Biologica Raises $7M to Launch Hormone-Stage Women's Supplements
The women’s supplement market is segmenting again. Biologica, launched in April 2026, took the segmentation one step further. Instead of treating “women” as a single category, the brand splits into three hormonal stages: Primary (ages 18-45), Midlife (40-55), and Postmenopause (50+), each with a distinct formula. Joey Zwillinger, co-founder of Allbirds, and his wife Liz Zwillinger raised $7 million in seed funding to launch.
Why they started
Liz Zwillinger described the spark in an interview: “I found myself one day in my kitchen mixing seven different pills, four different powders, and I said, ‘This shouldn’t be this hard.’” The more the supplement market fragments, the heavier the burden on consumers to assemble their own stack, a paradox she experienced firsthand. Before launch, Biologica conducted a 1,000-woman study and nationwide focus groups to map nutrient gaps and stage-specific priorities for American women.

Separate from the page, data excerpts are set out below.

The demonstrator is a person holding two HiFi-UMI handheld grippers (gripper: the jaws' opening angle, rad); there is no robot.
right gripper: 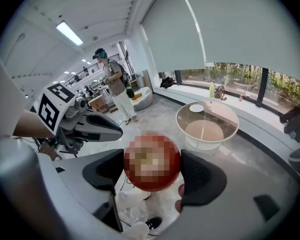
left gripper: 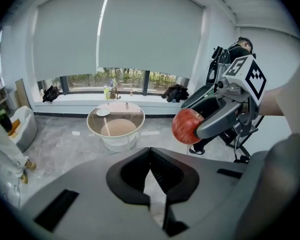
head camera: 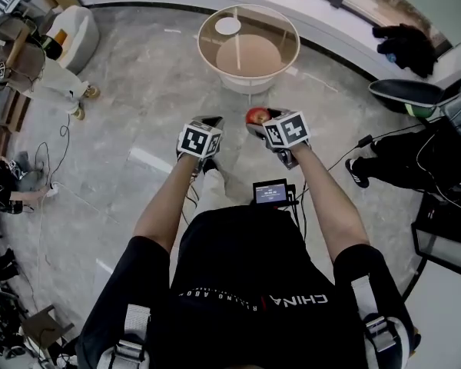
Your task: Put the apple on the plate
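The right gripper (right gripper: 152,171) has its fingers pinching the round red apple (left gripper: 189,126), stem towards the gripper's body. The left gripper (left gripper: 150,159) has its fingers pressed together. The white plate (head camera: 228,25) lies on the glass worktop (head camera: 273,29), upper centre.

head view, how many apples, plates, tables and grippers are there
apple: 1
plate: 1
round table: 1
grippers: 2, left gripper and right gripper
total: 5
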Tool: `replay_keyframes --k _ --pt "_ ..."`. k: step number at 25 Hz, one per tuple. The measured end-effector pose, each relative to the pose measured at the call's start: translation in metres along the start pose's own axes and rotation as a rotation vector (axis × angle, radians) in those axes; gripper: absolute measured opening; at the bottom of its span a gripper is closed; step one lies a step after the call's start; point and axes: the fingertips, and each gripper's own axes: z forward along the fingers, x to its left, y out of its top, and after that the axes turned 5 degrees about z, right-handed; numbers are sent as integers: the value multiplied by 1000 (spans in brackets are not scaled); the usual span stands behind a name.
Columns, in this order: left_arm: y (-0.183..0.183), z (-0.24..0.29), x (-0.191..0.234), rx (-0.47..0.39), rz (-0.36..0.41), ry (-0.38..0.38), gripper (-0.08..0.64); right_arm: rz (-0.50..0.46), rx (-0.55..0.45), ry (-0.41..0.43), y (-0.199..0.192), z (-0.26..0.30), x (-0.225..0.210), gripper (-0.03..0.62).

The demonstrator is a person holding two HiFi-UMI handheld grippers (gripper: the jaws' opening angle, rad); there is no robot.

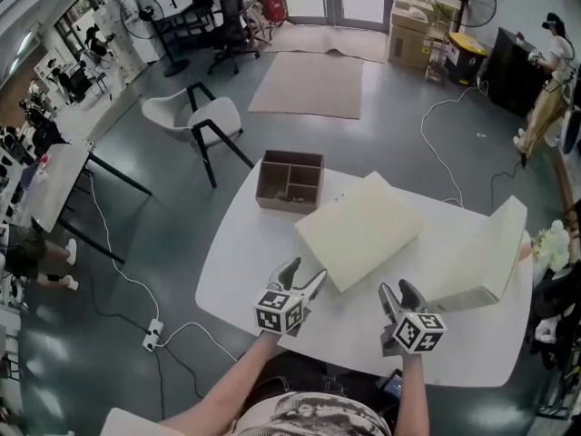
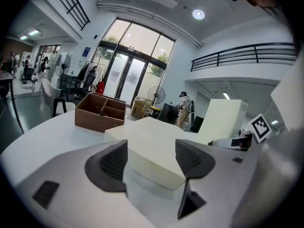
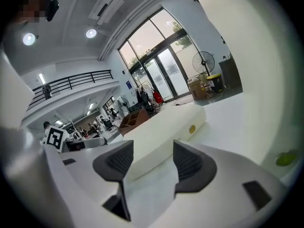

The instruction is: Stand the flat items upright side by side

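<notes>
A cream flat slab [image 1: 359, 230] lies flat on the white table [image 1: 236, 262], just ahead of both grippers. A second cream slab [image 1: 481, 262] stands on its edge at the table's right, tilted. My left gripper [image 1: 300, 284] is open near the lying slab's front left corner, its jaws apart from it; the slab [image 2: 152, 141] shows ahead beyond the open fingers [image 2: 111, 163]. My right gripper [image 1: 399, 300] is open near the front right corner, between the two slabs. In the right gripper view the flat slab [image 3: 161, 132] lies ahead and the standing slab [image 3: 266, 80] fills the right side.
A brown wooden compartment box [image 1: 290, 182] stands at the table's far edge, behind the flat slab. White flowers [image 1: 552, 243] are at the right edge. On the floor are a white chair [image 1: 195, 116], a rug [image 1: 309, 84], cables and a power strip [image 1: 152, 336].
</notes>
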Motion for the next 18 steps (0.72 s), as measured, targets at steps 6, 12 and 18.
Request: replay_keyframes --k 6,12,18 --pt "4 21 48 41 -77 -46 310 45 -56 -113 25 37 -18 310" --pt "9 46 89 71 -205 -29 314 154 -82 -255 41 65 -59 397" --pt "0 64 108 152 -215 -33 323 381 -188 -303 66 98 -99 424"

7-10 pills compressed into one sachet
Each daily serving comes in a single sachet, equivalent to 7-10 conventional pills or capsules. All three lines are priced at $79 per month, with subscription discounts available. The sachet format targets consumers who dislike pills and frequent travelers, both groups that show up consistently in supplement compliance studies.
The anchor: 28mg of saffron
Saffron extract at 28mg is shared across all three lines. Saffron has documented effects on menopausal mood, hot flashes, and PMS, with clinical trials standardizing around 28-30mg per day. Comparative trials against SSRIs reported similar effect sizes for mild-to-moderate depression, though saffron is not pharmaceutical-grade in intensity. As one of the most expensive spice extracts, 28mg accounts for a notable fraction of unit cost.
The other anchor is the calcium, vitamin D, and vitamin K2 trio. Including K2 signals awareness of the “calcium paradox,” in which isolated calcium supplementation can raise bone density while increasing arterial calcification risk. Pairing calcium with K2 has become standard in newer protocols as data on the paradox accumulated.
How the stages differ
The three formulas share the anchor and adjust priority nutrients per stage.
- Primary (18-45): iron, folate, magnesium emphasis. Reproductive-age nutrient gap support.
- Midlife (40-55): saffron, inositol, maca, and other hormone-modulating compounds amplified. Perimenopause-focused.
- Postmenopause (50+): calcium, vitamin D and K2 amplified. Bone density and cardiovascular weighting.
Why this matters
The launch reflects a market shift from “women’s supplements” as a single category toward stage-segmented formulations. NOW Foods, Meno, Peri, and similar brands have been expanding stage-specific lines simultaneously. Clinical nutrition research has been generating 1,000-to-2,000-woman studies stratified by hormonal stage, replacing pooled-average data with stage-specific findings.
What consumers should check
$79 per month is not negligible. Buying the same nutrients as individual tablets generally runs $30-50 per month. Biologica’s value lies in formulation and convenience. If your stage doesn’t actually need saffron, the premium line offers limited benefit. If you already take a multivitamin, omega-3, or vitamin D, audit overlap before adding a sachet. A “life-stage” label is not automatically the right prescription for your body.
Where this leads
If women’s supplements are now segmenting by stage, the next frontier is data-driven personalization based on hormonal testing. As DUTCH hormone panels, thyroid panels, and serum nutrient testing become more accessible, the dominant model could shift from stage labels to results-based custom protocols. Biologica is positioning itself as the cleanest standardized prescription before that personalization wave fully arrives.